К яркому впечатлению, которое произвели на меня ее красота, ее обаяние, простота и скромность ее манер, примешивалось другое чувство, смутно мешавшее мне. То мне казалось, что причина кроется в ней, то я обвинял в этой раздвоенности самого себя, но что-то мешало мне воспринимать ее цельно, как следовало бы. Ощущение это усиливалось, когда она смотрела на меня; иными словами, именно тогда, когда красота ее была перед моими глазами, я был смущен чувством какой-то неудовлетворенности. Я не понимал, в чем дело, не мог определить этого ощущения. Чего-то не хватало, а чего именно — я не знал.

Эта странная «игра воображения» (так думал я тогда) не способствовала моей непринужденности в первые минуты знакомства с мисс Фэрли. На ее милое приветствие я ничем не сумел ответить. Заметив мое смущение и, очевидно, объяснив его моей застенчивостью, мисс Голкомб легко и находчиво, как всегда, взяла нить разговора в свои руки.

— Посмотрите, мистер Хартрайт, — сказала она, показывая на альбом и на маленькую ручку, перебиравшую его листы. — Согласитесь, наконец вы нашли примерную ученицу. Узнав, что вы приехали, она хватает свой бесценный альбом, смотрит прямо в лицо божественной природе и жаждет начать уроки!

Мисс Фэрли засмеялась так весело, словно солнечный луч озарил ее лицо.

— Я не стою этих похвал, — возразила она, глядя своими ясными, правдивыми глазами то на мисс Голкомб, то на меня. — Как ни люблю я рисовать, я всегда сознаю, что рисую плохо, и скорее боюсь, чем жажду уроков. Узнав, что вы здесь, мистер Хартрайт, я стала просматривать свои рисунки, как когда-то, девочкой, я просматривала школьные уроки в страхе, что получу за них плохую отметку.

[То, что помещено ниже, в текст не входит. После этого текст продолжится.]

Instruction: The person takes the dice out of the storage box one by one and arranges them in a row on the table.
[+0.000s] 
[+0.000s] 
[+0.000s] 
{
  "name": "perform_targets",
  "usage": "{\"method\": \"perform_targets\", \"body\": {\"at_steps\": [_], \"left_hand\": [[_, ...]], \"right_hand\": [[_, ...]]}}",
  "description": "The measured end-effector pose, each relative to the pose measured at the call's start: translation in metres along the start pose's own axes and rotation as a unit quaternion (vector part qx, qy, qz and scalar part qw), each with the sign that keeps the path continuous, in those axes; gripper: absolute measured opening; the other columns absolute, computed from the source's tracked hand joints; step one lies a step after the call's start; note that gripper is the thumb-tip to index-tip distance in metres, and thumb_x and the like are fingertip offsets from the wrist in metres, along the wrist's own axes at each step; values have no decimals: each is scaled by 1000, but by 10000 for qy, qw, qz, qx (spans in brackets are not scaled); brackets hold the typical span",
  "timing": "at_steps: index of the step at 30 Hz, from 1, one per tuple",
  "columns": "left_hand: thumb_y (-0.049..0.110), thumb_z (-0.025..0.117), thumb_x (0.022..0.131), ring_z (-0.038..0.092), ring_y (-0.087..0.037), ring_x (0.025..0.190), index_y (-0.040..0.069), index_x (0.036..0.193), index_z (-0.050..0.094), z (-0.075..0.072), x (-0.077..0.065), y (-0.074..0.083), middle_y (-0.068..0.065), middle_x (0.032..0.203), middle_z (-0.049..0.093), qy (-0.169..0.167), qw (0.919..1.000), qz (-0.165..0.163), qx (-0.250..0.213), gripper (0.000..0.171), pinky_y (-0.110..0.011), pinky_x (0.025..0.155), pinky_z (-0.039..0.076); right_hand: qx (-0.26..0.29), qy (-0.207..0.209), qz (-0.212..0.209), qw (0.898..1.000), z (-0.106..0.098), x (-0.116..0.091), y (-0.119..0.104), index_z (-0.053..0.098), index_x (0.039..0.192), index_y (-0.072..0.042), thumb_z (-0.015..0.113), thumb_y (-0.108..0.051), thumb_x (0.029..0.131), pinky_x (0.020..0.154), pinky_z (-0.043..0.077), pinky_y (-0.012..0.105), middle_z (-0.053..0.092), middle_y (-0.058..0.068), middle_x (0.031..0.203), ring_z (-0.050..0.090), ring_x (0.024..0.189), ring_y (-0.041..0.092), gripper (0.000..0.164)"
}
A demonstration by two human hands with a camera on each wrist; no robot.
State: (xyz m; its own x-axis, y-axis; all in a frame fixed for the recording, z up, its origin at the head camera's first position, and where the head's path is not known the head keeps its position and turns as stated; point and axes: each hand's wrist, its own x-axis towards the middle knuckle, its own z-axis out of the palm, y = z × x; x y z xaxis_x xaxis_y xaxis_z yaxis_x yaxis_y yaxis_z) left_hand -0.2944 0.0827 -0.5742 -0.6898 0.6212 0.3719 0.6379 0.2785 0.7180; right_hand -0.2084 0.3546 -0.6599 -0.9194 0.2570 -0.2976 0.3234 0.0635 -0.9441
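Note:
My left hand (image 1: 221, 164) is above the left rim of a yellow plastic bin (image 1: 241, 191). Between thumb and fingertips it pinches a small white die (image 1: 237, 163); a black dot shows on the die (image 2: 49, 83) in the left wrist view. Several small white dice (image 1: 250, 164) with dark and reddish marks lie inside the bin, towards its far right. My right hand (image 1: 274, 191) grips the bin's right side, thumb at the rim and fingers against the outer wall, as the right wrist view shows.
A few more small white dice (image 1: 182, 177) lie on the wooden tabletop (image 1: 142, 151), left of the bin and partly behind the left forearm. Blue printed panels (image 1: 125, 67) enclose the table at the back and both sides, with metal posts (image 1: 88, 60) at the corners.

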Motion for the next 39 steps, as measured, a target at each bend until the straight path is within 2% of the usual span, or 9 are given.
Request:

Она призналась в этом очень просто и с детской серьезностью прижала к себе свой альбом.

— Плохие или хорошие, рисунки все равно должны предстать на суд учителя, и дело с концом, — сказала решительно мисс Голкомб. — Давайте возьмем их с собой в коляску, Лора. Пусть мистер Хартрайт впервые увидит их, когда мы будем трястись на ухабах. Если только мы сумеем помешать ему во время прогулки увидеть природу такой, какая она есть — когда он будет смотреть вокруг себя, и такой, какой она не бывает — когда заглянет в наши альбомы, — мы принудим его наговорить нам с отчаяния массу комплиментов, и павлиньи перышки нашего самолюбия не помнутся.

— Я надеюсь, что мистер Хартрайт не будет говорить мне комплиментов, — сказала мисс Фэрли, когда мы вышли из домика.

— Смею спросить: почему? — сказал я.

— Потому что я поверю всему, что вы мне скажете, — просто ответила она.

Этими безыскусственными словами она дала мне ключ к своему характеру. Доверие к людям было отражением ее собственной полной правдивости. Тогда я угадал это сердцем. Теперь я знаю это по опыту.

Миссис Вэзи все еще сидела за опустевшим обеденным столом, когда мы весело подняли ее с места, чтобы пересадить в открытую коляску и вместе ехать на обещанную прогулку. Пожилая леди и мисс Голкомб сели на заднее сиденье, а мисс Фэрли и я устроились против них. Альбом, конечно, был доверен моему опытному глазу, но серьезный разговор о рисунках был немыслим при мисс Голкомб, которая откровенно высмеивала всякое женское искусство, в том числе свое и своей сестры. Мне гораздо больше запомнился наш разговор, особенно когда в беседе принимала участие мисс Фэрли, чем рисунки, которые я машинально просматривал. Все, что связано с ней, я помню так живо, как будто это было вчера.